Shego swore, staring at her finger and rubbing away the lingering sting. Before she could even open her mouth, Drakken pushed past her in a flurry.
"What was that? It did something!" Drakken leaned over and pressed his face against the glass capsule to look at the circuitry suspended inside. "What did you do to it, Shego?"
"I'll tell you what it did to me: Piss me off. What is that thing?"
Annoyance warred with wariness on Shego's face as she took a few steps back, before she settled herself on a mask of sardonic smugness.
"Looks like you were using the wrong tool for the job."
Irritation flickered across Drakken's face before being replaced by a manic grin. He felt around the edge of one of the metal bands for a small indentation and depressed it with a click. A low, whirring hum filled the room as the device pulsed with energy, electricity arcing between the electronic components and the glass surrounding them.
"Zero." The device spoke in a modulated, feminine voice. There was a pause for a moment as Drakken leapt back in excitement.
"Oooh! Shego! We did it!"
"One." the voice repeated. "Uno, два, tres."
Drakken blinked. "Wait. Is it counting?"
Shego quirked an eyebrow. "You're supposed to be the expert, aren't you?"
"Cinco-huit-dreizehn." the rapid-fire monotone continued. There was no emotion in the voice, but one could almost get the impression that this was by design rather than a technological limitation.

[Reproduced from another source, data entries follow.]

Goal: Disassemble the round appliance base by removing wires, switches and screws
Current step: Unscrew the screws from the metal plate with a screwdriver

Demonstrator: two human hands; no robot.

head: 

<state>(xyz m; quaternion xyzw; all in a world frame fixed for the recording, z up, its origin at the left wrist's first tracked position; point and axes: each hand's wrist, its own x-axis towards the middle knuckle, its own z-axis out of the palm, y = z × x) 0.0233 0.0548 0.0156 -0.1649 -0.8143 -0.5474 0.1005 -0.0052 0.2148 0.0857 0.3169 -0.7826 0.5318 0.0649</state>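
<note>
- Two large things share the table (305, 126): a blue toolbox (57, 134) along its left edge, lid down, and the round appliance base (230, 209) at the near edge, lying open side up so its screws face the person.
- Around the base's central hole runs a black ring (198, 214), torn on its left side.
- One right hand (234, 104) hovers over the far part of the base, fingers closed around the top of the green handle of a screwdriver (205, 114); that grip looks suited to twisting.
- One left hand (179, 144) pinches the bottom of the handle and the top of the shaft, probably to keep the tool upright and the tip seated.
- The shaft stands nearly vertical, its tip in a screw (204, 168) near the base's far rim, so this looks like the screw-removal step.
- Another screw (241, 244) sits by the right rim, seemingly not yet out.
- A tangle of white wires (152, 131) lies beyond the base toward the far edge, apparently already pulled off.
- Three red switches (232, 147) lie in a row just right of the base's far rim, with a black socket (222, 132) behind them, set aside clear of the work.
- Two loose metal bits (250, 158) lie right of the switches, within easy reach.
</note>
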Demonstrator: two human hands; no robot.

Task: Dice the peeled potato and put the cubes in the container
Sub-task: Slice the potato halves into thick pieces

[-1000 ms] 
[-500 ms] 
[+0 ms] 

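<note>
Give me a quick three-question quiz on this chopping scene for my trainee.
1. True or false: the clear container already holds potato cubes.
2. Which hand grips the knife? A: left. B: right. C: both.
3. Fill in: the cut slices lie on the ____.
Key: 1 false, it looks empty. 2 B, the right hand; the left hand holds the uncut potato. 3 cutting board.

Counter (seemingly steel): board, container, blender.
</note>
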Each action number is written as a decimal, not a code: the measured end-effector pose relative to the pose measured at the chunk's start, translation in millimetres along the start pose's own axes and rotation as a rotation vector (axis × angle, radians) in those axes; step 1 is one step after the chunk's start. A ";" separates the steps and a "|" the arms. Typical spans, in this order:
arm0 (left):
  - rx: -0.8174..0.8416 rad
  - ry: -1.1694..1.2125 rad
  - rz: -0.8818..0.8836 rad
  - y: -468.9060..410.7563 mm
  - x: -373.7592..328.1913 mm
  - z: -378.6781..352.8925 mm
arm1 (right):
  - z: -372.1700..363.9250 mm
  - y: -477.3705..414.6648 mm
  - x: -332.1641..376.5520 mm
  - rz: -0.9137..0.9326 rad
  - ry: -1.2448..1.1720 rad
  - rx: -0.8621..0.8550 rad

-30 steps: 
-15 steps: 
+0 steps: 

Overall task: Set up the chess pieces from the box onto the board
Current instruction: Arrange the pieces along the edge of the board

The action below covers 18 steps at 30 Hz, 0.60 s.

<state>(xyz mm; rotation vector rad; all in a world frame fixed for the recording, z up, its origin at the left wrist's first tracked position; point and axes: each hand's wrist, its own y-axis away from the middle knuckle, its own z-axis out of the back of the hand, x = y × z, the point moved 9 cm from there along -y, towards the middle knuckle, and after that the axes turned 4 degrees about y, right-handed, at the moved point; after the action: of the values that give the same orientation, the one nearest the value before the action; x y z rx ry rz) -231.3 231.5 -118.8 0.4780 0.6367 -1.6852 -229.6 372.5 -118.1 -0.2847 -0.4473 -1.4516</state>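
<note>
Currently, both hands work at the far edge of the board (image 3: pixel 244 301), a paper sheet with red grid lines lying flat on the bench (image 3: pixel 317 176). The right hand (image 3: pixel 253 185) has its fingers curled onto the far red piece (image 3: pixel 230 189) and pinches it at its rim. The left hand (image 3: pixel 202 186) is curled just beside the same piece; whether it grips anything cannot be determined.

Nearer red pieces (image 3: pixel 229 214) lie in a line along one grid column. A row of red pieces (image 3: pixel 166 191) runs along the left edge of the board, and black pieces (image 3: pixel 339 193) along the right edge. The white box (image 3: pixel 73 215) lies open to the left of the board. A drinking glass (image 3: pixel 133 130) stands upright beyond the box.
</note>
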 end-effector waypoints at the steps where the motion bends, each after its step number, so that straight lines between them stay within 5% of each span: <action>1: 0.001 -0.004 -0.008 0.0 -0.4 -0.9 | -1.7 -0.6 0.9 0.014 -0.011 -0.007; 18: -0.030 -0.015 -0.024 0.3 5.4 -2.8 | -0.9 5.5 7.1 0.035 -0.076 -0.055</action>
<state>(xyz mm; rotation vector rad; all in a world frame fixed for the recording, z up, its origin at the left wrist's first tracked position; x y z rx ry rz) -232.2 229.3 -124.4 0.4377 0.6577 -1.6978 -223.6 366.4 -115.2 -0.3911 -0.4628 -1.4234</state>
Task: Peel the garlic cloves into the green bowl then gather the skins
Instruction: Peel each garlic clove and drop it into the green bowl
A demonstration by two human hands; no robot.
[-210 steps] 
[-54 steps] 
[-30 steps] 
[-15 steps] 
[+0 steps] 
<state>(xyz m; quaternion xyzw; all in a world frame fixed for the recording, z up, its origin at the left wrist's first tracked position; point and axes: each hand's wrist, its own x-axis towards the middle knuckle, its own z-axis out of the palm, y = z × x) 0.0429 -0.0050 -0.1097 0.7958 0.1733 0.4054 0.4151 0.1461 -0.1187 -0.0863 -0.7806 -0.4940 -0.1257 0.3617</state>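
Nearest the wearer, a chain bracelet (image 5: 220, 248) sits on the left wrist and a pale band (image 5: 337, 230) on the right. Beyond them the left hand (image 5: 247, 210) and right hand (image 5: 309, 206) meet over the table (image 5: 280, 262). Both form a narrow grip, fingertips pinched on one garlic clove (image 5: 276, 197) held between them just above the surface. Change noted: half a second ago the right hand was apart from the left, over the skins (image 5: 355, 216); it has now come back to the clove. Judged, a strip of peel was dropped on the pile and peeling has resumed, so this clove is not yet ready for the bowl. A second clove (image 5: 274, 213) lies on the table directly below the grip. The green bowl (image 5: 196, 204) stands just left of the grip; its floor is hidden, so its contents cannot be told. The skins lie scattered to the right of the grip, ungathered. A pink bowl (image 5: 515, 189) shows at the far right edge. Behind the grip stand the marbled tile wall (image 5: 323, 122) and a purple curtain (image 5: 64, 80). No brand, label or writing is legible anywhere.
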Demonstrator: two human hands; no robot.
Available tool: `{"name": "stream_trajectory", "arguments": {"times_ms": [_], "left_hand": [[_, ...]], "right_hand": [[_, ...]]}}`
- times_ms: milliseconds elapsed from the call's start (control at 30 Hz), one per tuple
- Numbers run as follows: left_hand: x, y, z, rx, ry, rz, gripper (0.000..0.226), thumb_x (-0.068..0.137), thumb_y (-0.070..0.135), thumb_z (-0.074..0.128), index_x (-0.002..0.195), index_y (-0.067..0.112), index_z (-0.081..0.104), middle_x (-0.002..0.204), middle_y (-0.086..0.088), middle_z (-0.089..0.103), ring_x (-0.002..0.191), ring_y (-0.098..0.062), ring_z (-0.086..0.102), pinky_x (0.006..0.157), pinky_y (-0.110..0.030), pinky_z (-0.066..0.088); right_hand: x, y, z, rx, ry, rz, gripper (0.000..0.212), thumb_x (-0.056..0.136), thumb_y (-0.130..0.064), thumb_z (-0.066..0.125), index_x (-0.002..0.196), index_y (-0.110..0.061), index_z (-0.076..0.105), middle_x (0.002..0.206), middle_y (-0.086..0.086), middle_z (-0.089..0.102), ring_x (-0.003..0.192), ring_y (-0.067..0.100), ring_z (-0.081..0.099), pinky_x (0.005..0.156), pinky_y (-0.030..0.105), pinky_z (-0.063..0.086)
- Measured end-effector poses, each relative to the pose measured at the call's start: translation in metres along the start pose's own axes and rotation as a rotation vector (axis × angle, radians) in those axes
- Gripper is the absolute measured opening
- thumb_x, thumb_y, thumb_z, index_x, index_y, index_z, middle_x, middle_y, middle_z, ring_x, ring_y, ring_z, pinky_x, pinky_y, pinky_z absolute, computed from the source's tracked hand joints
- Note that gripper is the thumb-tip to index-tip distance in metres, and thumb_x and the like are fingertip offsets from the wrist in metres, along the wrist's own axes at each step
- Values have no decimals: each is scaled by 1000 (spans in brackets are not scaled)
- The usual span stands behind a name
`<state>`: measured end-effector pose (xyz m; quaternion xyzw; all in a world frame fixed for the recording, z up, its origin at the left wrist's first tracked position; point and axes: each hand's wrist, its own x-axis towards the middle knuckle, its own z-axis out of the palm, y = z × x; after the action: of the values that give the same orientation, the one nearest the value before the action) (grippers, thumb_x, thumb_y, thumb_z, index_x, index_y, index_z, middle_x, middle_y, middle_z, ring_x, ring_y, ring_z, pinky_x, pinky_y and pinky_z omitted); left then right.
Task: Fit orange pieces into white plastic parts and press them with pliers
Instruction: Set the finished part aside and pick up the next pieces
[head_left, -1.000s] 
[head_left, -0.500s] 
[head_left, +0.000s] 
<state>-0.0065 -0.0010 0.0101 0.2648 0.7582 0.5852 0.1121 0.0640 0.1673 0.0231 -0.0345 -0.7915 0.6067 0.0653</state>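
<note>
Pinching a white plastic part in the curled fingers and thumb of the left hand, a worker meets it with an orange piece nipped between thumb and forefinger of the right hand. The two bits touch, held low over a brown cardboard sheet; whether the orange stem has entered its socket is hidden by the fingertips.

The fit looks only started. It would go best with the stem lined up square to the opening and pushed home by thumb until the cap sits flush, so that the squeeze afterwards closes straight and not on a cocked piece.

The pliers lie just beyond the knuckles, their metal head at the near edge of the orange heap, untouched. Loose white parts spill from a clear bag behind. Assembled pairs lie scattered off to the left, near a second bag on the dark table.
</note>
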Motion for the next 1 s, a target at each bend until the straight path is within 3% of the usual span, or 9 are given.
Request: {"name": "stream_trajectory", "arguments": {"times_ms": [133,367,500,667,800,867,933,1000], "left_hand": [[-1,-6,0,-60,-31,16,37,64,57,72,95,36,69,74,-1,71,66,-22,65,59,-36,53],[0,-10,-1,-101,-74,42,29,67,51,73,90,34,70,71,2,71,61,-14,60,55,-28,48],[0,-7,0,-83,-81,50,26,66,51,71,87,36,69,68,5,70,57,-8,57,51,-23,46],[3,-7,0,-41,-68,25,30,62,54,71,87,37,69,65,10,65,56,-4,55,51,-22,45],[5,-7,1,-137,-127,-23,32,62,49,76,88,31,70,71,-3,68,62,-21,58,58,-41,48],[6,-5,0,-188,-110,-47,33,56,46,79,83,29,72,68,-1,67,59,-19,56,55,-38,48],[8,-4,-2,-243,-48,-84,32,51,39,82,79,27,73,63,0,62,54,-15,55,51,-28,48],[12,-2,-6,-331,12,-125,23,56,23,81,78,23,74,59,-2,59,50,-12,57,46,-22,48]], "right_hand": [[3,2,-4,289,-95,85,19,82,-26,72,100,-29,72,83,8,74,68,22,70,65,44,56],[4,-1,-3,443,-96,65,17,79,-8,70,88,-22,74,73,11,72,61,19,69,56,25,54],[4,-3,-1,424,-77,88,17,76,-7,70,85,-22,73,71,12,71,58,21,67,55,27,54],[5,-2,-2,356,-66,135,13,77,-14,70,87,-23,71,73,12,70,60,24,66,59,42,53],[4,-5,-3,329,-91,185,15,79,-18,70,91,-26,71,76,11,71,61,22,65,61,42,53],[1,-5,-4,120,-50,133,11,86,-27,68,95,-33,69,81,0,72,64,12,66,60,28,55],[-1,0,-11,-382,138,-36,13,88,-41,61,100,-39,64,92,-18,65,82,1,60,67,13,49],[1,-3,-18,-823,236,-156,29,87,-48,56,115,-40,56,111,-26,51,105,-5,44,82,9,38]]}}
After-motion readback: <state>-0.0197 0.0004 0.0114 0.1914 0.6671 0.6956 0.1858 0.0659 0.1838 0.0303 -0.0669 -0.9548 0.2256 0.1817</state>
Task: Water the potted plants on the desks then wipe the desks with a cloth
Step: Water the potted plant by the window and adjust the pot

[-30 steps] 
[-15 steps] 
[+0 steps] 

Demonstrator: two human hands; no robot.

"It can't even stick to the same language! What was that, French? I don't speak much French. Only took a few years in Monsieur Deshailles' preparatory." He shoved a whole mess of papers, folders, and books off of a messy lab table and grabbed at a notepad.
"Maybe it's a code? Some kind of coordinate set?"
"二十 一. тридцять чотири."
"Let's see…" Drakken muttered to himself, scrawling figures in a messy hand. "Zero, one, one, two, three, five…"
"Cinquantacinque-восемьдесят девять-cent quarante quatre-two hundred thirty three-三百 七十 七-sześćset dziesięć."
"It's not coordinates! It's the Fibonacci sequence! Stupid machine!" Drakken looked like he was about to kick at it before reconsidering. "Say something else! We already know that!"
"Where in the Wasteland did we drag this one out of again?" Shego asked, looking like she was considering bombing it.
"It was that one really weird place, wasn't it? You know, the one where we lost three interns that one week, then they woke up somewhere in Nevada with nothing but their shoes?"
"Was that the one with the glass trees or the one with the acid lakes?"
"Hrmmm. I think it was the one with all the spikes? I'm still having nightmares about that tank!"
Shego lost her patience and rolled her eyes. "Drakken, I asked because I have a lot of things to do, and keeping track of everything related to this thing was your job."
"Dos. Drei. Cinque. Sept. Eleven. Tretten. Seacht déag."
"Stop counting in prime numbers!" Drakken shouted. "If you're going to count, at least tell us something useful! Coordinates, universal insights, I dunno, something! If I spent three weeks trying to reactivate some oversized calculator I'm going to be very upset." He turned back to Shego. "And come on, you only have two seasons of The Duchess Approves to catch up on! That's not 'a lot'. Put it on in the background when you're filing your taxes or something, I dunno. It's not like you'd be missing out on much acting."
Snap.
Shego tossed the shattered halves of the nail file into a garbage bin stuffed to the brim with balled up blueprints.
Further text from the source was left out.